If they want a forensically investigated report with credibility, they need to hire outside the state of Florida. They don't need NIST, with the substantial evidence provided and tools available, to say it could take Years is utter bs. The only thing not done yet, is to access the pilings...everything else is in hand.
 
Optical98 said:
everything else is in hand.
As far as I am aware, there's still a roughly 2 year span of documents missing regarding this building. Permitting applications, plans, inspection reports, code violation reports, etc.
 
It would be really good to see a higher res version of that video - not even the whole thing (I have no particular wish to watch people on balconies getting crushed) but even just a still of the first couple of frames. I'm still not seeing the same thing with that vertical band and which floor has the 12th floor full width balcony as most of you guys, and that's because it all falls between the pixels.

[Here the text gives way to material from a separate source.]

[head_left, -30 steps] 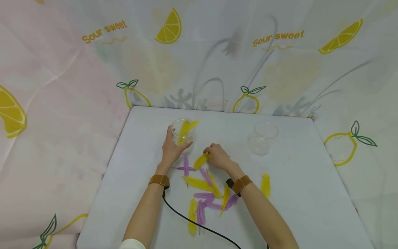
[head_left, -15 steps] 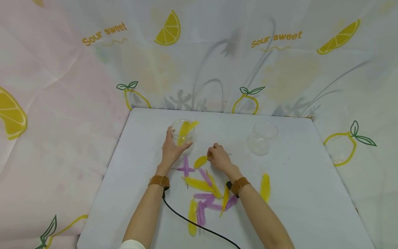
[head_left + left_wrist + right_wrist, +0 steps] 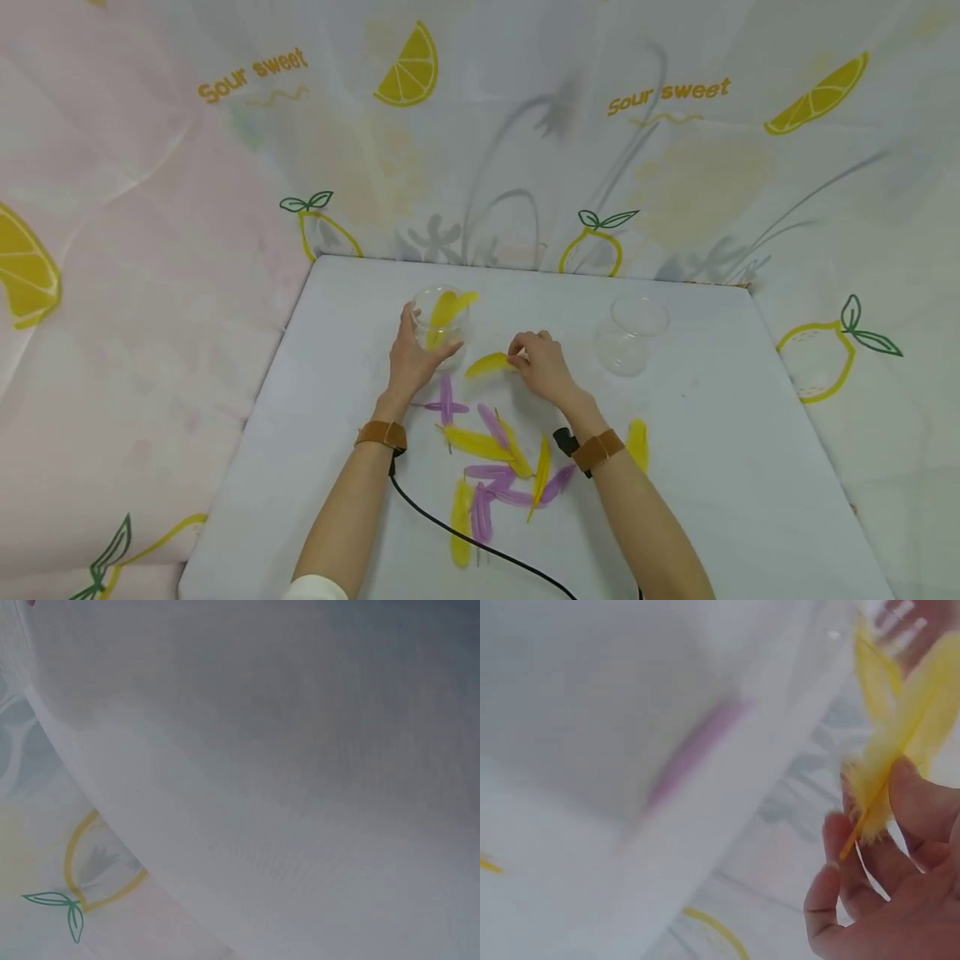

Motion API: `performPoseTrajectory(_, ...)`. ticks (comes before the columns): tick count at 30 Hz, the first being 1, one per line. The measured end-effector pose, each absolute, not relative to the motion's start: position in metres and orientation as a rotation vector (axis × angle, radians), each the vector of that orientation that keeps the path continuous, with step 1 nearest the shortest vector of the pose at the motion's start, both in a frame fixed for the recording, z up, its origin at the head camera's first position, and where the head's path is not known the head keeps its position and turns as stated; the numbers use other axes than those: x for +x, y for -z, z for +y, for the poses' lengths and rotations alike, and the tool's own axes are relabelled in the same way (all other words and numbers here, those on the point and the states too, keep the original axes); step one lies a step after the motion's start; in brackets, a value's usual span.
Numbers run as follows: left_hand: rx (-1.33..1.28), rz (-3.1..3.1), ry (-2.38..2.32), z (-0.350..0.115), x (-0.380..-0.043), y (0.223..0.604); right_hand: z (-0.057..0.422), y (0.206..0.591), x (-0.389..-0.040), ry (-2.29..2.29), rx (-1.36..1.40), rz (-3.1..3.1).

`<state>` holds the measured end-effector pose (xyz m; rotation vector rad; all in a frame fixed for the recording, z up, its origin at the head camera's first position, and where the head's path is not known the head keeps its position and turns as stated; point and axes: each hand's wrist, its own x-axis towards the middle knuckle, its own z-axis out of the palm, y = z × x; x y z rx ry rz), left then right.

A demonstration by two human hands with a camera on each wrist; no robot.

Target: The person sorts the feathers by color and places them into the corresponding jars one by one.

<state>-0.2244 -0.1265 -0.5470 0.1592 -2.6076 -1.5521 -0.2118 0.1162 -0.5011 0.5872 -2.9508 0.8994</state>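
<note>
In the head view my left hand (image 3: 412, 358) grips a clear glass jar (image 3: 450, 340) at the back left, thumb and fingers on either side of it. Yellow feathers (image 3: 444, 310) stand inside, one poking past the rim. My right hand (image 3: 543, 364) pinches a yellow feather (image 3: 487, 364) by its quill end, its tip pointing left toward the jar. The right wrist view shows thumb and fingers of the right hand (image 3: 900, 862) on the quill of the yellow feather (image 3: 919, 712). The left wrist view has mostly bare table in it.
Purple feathers (image 3: 482, 512) and yellow feathers (image 3: 477, 443) lie scattered in front of the hands. A second clear jar (image 3: 624, 350) stands at the back right. One yellow feather (image 3: 637, 443) lies beside the right forearm. A black cable (image 3: 465, 535) runs from the left wrist across the table (image 3: 750, 500).
My right hand has shifted slightly right and away from me, lifting the yellow feather from among the others. The left hand keeps its grip on the jar.
</note>
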Motion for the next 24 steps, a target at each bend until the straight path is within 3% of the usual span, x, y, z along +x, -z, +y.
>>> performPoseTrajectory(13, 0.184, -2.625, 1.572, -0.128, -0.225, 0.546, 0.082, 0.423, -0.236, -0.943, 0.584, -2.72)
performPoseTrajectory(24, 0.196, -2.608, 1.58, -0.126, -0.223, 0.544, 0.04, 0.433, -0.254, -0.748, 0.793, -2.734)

Though @Santos81 is in the investigation group and has presumably seen the real thing? So I guess you can tell us for sure which floor is which and whether that piece of floor 13 is missing/collapsed at the start?

> The single remaining stairwell dumped out into the pool deck (collapsed) and parking (flooded.) FYI, in most jurisdictions except City of LA (in my experience) this is still allowed.

This is one of the most shocking things for me, how neither of the emergency stairwells had a good safe exit. Yes, the western one did have an exit at ground level, but not really into a safe space; even discounting a collapse, it wouldn't be great if the garage or significant parts of the ground floor were on fire. Emergency exits should take you out onto the street outside the property.
 
Demented

"there's still a roughly 2 year span of documents missing regarding this building."

They can't wait around on those, they could have been destroyed. Put a team together to interview known contractors and subs that did work there, they should have their own paperwork. Get the accounting records to get a list of vendors ...payables and look into the asset recordings....follow the money.

Meanwhile, get the physical studies started.
 
That's already being done.

Precision guess work based on information provided by those of questionable knowledge
 
Red Corona (Computer) said:
This is one of the most shocking things for me, how neither of the emergency stairwells had a good safe exit.
I see no issue with stairs exiting directly to the pool plaza. Having to go through the lobby interior is more dangerous in a fire. In collapses/quakes, the front lobby doors wouldn't have been safe because there'd be a building above you; pool plaza would be the fastest way to get away, and both elevator and stairs exited there separately.

The only way for the eastern staircase to exit out of building is for it to be built at edge of building, which it wasn't 40 years ago.